■ Work required:
Looking through the listing, how many of its lines hold the word "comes"? Answer with only the number.

■ ■ ■ ■

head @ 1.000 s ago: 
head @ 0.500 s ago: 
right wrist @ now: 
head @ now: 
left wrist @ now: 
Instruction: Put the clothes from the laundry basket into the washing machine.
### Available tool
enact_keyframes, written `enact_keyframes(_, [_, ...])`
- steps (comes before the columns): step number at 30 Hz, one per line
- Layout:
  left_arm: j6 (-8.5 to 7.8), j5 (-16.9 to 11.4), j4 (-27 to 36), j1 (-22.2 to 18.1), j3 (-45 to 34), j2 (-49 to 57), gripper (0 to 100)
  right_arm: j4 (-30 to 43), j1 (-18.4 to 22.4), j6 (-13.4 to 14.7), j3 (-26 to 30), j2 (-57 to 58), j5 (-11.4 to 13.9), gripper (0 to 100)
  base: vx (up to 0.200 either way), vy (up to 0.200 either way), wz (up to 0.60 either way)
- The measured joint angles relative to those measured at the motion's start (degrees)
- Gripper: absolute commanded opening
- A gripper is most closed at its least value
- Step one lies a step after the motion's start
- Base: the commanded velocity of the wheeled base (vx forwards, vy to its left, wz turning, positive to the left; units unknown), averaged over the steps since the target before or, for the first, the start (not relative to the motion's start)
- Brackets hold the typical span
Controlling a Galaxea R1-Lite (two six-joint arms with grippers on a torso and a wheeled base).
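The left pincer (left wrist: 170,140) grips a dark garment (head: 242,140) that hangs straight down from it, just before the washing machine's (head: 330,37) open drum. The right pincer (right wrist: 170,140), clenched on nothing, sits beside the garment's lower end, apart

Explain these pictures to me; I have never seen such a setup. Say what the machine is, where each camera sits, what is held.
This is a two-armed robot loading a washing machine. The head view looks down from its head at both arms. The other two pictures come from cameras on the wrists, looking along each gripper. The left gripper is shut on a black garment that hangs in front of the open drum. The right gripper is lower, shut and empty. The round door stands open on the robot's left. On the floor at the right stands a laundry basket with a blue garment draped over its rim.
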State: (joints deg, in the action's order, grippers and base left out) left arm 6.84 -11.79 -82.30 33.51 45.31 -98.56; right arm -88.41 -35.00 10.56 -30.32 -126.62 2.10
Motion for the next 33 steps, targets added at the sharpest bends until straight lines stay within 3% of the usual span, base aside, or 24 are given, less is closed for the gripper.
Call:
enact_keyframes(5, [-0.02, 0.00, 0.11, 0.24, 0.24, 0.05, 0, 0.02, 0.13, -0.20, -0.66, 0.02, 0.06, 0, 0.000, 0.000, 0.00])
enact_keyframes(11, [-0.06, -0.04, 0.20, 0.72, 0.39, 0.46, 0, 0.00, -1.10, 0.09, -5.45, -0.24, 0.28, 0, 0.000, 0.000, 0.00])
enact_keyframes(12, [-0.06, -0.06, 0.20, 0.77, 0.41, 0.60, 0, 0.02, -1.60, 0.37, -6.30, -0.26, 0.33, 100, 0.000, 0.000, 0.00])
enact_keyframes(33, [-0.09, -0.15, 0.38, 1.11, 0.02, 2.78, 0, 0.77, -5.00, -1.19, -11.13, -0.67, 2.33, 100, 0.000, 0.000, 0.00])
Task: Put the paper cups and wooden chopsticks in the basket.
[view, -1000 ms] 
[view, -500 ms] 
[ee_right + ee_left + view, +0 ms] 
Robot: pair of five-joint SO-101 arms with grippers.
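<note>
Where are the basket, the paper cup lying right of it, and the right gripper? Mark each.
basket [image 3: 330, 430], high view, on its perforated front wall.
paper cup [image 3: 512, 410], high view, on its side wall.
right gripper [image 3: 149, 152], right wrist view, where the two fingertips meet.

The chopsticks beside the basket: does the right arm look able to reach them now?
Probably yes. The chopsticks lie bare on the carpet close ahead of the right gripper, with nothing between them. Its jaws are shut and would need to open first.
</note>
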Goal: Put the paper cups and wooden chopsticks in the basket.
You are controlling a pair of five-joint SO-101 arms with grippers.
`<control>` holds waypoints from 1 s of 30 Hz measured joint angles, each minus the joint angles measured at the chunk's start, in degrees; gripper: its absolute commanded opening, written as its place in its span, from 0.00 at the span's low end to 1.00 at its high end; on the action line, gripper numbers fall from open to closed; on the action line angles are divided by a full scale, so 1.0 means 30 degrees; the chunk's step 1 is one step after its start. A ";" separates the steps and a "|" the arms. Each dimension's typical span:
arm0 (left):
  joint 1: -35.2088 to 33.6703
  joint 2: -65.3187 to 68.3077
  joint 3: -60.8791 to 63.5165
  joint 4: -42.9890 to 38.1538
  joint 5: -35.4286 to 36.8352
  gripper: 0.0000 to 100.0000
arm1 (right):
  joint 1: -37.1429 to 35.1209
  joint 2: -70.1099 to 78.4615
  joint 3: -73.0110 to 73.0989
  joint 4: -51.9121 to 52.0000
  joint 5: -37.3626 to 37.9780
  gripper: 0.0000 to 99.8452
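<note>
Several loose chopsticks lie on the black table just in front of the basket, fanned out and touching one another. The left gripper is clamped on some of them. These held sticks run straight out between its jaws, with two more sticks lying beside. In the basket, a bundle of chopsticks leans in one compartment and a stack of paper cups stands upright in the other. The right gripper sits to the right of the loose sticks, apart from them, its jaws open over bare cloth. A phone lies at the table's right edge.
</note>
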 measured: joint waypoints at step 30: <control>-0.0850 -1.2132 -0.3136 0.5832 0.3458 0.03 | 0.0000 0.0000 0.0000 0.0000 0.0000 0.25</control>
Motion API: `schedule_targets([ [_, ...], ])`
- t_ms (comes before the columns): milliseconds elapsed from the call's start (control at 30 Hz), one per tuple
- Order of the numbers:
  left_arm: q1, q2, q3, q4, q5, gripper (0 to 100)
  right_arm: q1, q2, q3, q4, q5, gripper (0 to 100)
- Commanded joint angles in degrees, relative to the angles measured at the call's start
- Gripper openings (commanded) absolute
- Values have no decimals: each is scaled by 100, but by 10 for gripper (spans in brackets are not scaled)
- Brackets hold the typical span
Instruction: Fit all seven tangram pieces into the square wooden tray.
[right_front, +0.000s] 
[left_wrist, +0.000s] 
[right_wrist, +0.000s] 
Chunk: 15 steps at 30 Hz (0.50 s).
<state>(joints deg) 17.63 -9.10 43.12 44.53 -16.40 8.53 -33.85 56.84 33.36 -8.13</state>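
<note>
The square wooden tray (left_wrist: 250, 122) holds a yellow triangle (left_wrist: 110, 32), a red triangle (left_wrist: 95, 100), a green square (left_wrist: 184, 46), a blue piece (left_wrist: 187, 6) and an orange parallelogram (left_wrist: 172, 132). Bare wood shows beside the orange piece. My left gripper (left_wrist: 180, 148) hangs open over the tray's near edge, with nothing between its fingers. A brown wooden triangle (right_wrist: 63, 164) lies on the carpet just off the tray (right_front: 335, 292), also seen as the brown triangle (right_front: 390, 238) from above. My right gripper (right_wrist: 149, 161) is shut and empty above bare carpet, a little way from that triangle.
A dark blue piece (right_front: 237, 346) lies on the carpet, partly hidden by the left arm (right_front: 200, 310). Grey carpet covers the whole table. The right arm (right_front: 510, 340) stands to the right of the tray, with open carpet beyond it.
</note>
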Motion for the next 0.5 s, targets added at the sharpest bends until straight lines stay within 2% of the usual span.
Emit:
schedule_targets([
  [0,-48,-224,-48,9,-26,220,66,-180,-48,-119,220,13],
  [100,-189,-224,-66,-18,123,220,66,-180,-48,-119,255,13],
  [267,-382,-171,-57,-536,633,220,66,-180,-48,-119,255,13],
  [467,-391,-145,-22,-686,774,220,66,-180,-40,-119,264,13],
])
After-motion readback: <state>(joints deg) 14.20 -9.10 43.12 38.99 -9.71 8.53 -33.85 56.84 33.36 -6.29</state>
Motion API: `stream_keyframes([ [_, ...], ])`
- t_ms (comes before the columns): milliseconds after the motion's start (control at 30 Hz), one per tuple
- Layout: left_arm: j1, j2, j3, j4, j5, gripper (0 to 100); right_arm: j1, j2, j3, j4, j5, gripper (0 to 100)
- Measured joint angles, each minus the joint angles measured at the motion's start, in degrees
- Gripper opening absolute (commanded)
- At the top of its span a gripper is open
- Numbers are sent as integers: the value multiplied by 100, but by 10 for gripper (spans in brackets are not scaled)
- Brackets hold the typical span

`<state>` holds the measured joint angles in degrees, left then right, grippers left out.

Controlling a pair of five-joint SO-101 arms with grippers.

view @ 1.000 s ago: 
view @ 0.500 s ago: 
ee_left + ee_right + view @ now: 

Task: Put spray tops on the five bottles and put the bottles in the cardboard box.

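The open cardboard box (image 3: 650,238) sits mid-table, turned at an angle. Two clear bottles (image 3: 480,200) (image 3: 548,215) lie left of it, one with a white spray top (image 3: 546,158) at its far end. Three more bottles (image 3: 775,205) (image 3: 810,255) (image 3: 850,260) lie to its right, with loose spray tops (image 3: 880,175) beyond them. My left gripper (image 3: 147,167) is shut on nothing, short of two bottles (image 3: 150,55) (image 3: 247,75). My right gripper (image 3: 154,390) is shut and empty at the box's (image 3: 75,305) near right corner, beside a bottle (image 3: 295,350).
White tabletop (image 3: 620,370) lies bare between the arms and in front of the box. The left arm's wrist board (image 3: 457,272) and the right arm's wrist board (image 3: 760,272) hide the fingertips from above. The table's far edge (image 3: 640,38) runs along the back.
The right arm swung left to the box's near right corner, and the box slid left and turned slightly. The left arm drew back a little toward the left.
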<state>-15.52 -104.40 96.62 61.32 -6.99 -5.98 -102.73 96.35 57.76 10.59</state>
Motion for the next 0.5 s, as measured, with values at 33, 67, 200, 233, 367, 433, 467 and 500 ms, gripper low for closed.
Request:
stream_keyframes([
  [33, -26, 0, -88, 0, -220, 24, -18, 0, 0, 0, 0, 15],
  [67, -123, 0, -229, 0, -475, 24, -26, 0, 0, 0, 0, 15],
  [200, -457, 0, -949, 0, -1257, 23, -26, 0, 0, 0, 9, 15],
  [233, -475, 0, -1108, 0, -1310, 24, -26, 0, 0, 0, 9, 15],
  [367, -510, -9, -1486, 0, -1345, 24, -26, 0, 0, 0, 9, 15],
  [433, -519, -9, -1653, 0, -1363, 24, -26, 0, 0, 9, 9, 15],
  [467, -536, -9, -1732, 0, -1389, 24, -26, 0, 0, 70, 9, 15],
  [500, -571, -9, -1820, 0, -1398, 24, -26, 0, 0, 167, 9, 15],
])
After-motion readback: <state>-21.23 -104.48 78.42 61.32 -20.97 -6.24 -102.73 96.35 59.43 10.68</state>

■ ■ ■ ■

■ Answer section:
3